Earlier this month we discussed the advantages of implementing the Repository pattern within your architecture. In this post we will take things a step further down our Multi-Tier Architectiure and discuss the Data Store within our Data Access Layer. We will take a look at the two most common approaches used in creating an Entity Framework conceptual model on top of your relational Database, Code First and Model first. 

To start off it is worth mentioning that the Entity Framework 4.0 actually provides three distinctive development approaches when it comes to data access within your web site:

  • Model First
  • Code First
  • Database First

In this article we'll only tackle the two most recent approaches, Code First and  Model First, the main reason being the fact that the Database First approach  has been used for a very long time and most web developers can easily point out the advantages and disadvantages of this approach. 

Model First

The Model First Approach was provided by Microsoft because it was one of the most often requested features by .Net Developers and System Designers. It is a more natural way to work compared to the Database First approach especially when designing the flow of data in the initial stages of a new project. Developers requested the flexibilty of creating the conceptual model first instead of going through the burden of outlining the project logic and then trying to design a database which would accomodate for all the data and information storage within the project. Using the Model First approach a developer can start working with the model of the databse and creating entities which make logical sense irrelevant of how they will actually be stored in the database in terms of tables.

From the model created, Visual Studio (2010 onwards) can then generate SQL statements referred to as Data Defenition Language (DDL) which the developer can use to execute on MS SQL in order to create the Database schema based on the designed model. 

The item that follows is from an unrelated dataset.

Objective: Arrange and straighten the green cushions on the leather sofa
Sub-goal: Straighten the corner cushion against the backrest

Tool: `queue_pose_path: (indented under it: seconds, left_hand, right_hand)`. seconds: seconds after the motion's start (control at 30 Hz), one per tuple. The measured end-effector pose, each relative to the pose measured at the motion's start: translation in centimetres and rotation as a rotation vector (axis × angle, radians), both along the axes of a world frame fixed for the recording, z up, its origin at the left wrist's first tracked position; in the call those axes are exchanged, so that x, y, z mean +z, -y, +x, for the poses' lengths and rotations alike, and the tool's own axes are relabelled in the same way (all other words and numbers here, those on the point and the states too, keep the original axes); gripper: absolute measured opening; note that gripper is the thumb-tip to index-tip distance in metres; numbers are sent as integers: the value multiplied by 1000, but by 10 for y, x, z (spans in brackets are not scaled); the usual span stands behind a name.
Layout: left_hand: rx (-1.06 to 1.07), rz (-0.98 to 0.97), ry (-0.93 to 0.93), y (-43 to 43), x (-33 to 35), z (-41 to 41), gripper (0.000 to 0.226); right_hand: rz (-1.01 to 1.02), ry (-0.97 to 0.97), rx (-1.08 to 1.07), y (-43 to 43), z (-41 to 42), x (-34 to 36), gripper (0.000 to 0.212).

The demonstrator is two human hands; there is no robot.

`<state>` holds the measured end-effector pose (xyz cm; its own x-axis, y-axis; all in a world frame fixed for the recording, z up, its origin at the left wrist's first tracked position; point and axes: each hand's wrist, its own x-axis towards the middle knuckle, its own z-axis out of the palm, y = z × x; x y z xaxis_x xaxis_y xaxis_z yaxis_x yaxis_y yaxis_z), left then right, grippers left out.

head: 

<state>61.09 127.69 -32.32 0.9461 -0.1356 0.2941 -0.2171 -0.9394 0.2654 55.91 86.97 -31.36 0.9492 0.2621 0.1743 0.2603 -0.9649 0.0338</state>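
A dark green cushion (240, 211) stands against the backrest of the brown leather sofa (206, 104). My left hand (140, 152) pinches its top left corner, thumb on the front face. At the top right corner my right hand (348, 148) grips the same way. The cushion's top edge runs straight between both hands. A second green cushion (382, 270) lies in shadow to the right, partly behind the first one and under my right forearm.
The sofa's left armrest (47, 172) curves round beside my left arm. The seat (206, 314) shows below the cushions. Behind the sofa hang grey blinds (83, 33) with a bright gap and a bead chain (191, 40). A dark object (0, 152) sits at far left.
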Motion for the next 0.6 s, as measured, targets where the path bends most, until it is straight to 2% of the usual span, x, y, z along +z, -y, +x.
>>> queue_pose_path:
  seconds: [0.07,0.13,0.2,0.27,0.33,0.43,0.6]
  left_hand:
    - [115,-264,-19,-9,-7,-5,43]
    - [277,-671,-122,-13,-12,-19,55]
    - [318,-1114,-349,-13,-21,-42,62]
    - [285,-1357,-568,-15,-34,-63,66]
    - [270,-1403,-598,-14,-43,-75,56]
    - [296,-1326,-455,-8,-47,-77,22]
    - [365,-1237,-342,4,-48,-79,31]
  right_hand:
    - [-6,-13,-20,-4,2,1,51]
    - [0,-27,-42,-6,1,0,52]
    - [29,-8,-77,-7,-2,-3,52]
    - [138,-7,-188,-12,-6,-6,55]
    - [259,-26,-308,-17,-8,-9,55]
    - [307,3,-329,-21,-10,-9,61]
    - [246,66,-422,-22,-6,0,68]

With Model First, You Design a Model that's Used to Generate Database Schema

It is vital to point out that the Model First approach does not by deafult perform incremental schema updates on your database, so if the model is changed or updated for some reason, a new script must be generated which will overwrite the existing database schema. This will obviously result in a loss of data, however there is nothing to worry about as there are a number of datbase tools available which will help you update your database schema without compromising your data such as the Entity Designer Database Generation Power Pack from Microsoft.

Code First

The Code first approach is the most recent approach provided by Microsoft as part of the Entity Framework 4.0. Its a more developer oriented approach where a developer can literally code the entities required within the system as if they were regular classes and objects and then create the database schema from these classes by defining special relationships and mappings within these entities. The main advantages in utilizing the Code First  approach is that the developer has complete control on the relations between the entities (somthing which is not utterly provided by the Model first approach because of automatically generated code) and in the mean time still use an in-memory model that the EF runtime can work with. Using the code first approach the developer can also provide restrictions and annotations on specific properties in the domain models (classes) which will serve as validations both on the database and also within the code itself. 

The example below shows a typical domain model with data annotaions on properties and some navigation properties to other domain models:

[Table("SalesOrderDetail", SchemaName="SalesLT")]
public partial class Detail
// Scalar properties [Column(Name = "SalesOrderID")] public int OrderId { get; set; } [Column(Name = "SalesOrderDetailID")] public int DetailId { get; set; } public short OrderQty { get; set; } public int ProductId { get; set; } public decimal UnitPrice { get; set; } public decimal UnitPriceDiscount { get; set; }
public decimal LineTotal { get; set; } public System.DateTime ModifiedDate { get; set; }
// Navigation properties public virtual Product Product { get; set; } public virtual Order Order { get; set; }

The 'DbContext' class is then used to specify how the classes will be created and translated into database tables and including the relationships between the data entities.

How to choose which approach to take?

It all depends on the specific web development project requirements and the set of skills you've got at your disposal within your team really. System Designers tend to prefer the Model First approach because it allows you to take into perspective the whole system and the relations amongst all the models and entities within the system without having to deal with how the data will eventually be stored or the technicalities of data annotations within the code. On the otherhand developers will justly argue that Code First gives you more control on the relations and specifications of your domain model without compromising the advantages of Conceptual Mapping within your system. 

A very good decision tree I came across when I was first trying to figure out which approach suits us better at Incredible Web for certain projects is the diagram below:

a decision tree to help choosing different approaches with EF

Before commiting to a particular workflow a developer/system designer must go through the mentioned decisions within this decision tree. Hopefully it will make it easier for you to choose the right approach, I know it worked quite well for us.